_To do_
Using the data below, return the stretch from the line that contains "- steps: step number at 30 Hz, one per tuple" through the line that contains "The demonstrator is", both included, exactly as it stands and nothing beyond it.

_Dataset section_

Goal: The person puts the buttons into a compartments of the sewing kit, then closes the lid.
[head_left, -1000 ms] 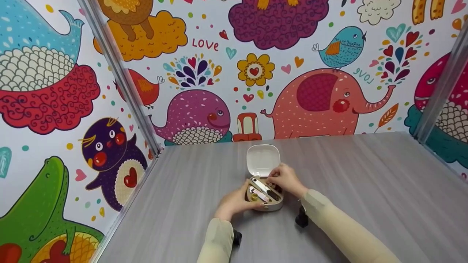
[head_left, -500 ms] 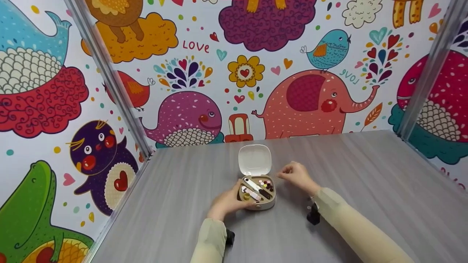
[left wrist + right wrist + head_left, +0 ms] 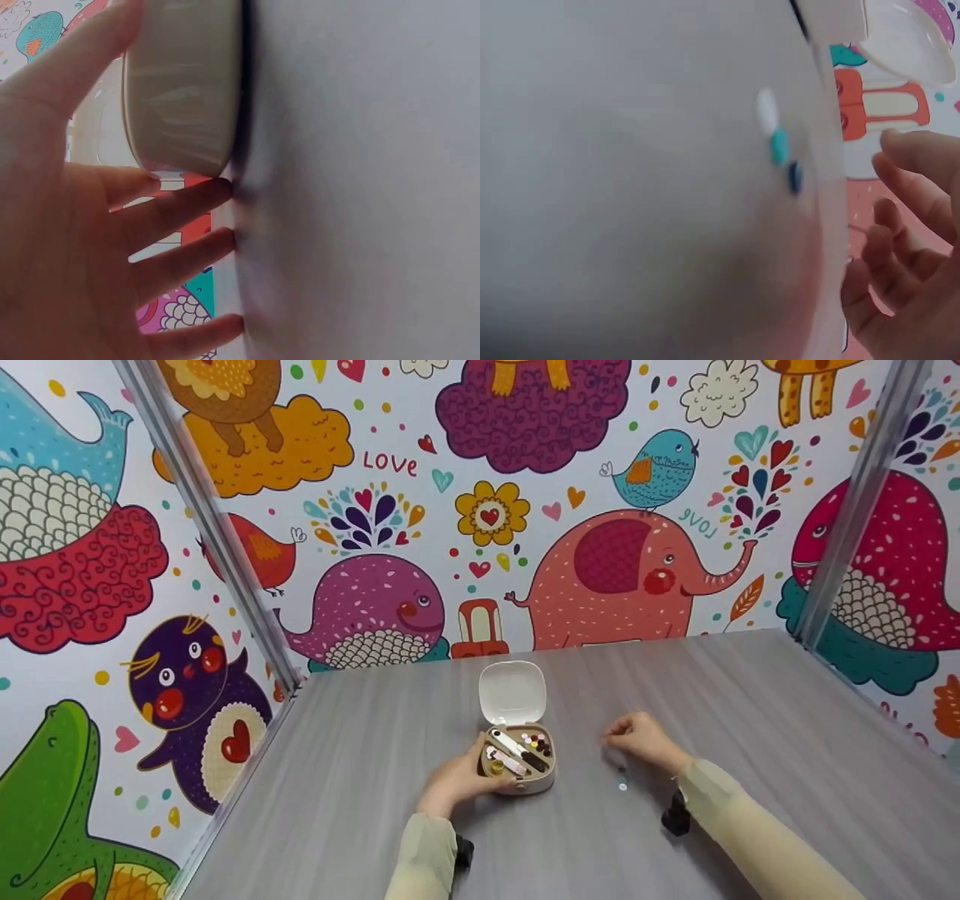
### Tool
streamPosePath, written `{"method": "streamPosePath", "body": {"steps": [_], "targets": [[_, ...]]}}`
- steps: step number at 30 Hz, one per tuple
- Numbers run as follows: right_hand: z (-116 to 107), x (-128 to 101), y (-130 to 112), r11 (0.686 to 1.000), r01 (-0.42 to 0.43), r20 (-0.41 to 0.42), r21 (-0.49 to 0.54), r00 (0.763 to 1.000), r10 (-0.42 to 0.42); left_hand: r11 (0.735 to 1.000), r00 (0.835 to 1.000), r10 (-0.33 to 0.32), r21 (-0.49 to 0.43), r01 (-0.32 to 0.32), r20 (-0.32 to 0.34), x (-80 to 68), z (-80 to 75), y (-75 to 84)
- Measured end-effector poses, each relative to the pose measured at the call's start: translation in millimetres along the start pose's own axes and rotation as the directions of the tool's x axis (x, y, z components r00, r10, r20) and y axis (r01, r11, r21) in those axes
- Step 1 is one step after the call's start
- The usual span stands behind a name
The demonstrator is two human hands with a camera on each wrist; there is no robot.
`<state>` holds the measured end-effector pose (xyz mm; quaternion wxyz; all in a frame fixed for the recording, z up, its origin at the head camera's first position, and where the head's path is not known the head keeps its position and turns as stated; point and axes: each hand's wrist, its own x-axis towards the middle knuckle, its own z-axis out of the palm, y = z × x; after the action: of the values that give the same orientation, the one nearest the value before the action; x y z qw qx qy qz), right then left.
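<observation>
A sewing box (image 3: 534, 784) stands on the table with its white lid (image 3: 512, 692) raised. My left hand (image 3: 452, 780) grips it, thumb along the front and forefinger at the back left; in the left wrist view the other fingers spread beside its wall. Inside lie several colored buttons (image 3: 535, 742), a white tool with a black end (image 3: 517, 748) and a small gold ring (image 3: 497, 766). My right hand (image 3: 641, 739) hovers right of the box, thumb and forefinger tips close together; I cannot tell what they pinch. Below it are white (image 3: 766, 111), teal (image 3: 779, 146) and dark blue (image 3: 796, 178) buttons.
The grey table (image 3: 360, 735) meets a cartoon-printed back wall (image 3: 420, 532) and a left panel (image 3: 45, 607). Metal posts (image 3: 225, 540) mark the corners. A black wrist mount (image 3: 676, 814) hangs under the right sleeve, close to the table.
My right hand has left the box's button compartment and moved right, uncovering the buttons in the box and those on the table. My left hand stays on the box; the head view has shifted.
</observation>
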<state>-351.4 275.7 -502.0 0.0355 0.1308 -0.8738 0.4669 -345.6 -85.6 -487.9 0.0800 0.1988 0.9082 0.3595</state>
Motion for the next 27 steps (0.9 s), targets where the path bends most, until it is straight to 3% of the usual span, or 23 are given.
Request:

_Solution for this problem_
- steps: step number at 30 Hz, one per tuple
- Numbers run as follows: right_hand: z (-116 to 107), x (-128 to 101), y (-130 to 112), r11 (0.686 to 1.000), r01 (-0.42 to 0.43), r20 (-0.41 to 0.42), r21 (-0.49 to 0.54), r00 (0.763 to 1.000), r10 (-0.42 to 0.42); left_hand: r11 (0.735 to 1.000), r00 (0.835 to 1.000), r10 (-0.33 to 0.32), r21 (-0.49 to 0.43), r01 (-0.32 to 0.32), r20 (-0.32 to 0.34), x (-80 to 68), z (-80 to 75), y (-75 to 84)
- Measured end-effector poses, each relative to the pose measured at the call's start: translation in millimetres along the start pose's own axes and rotation as the directions of the tool's x axis (x, y, z components r00, r10, r20) and y axis (r01, r11, r21) in those axes
- Step 1 is one step after the call's start
- The usual span stands behind a name
The demonstrator is two human hands with a camera on each wrist; there is no robot.

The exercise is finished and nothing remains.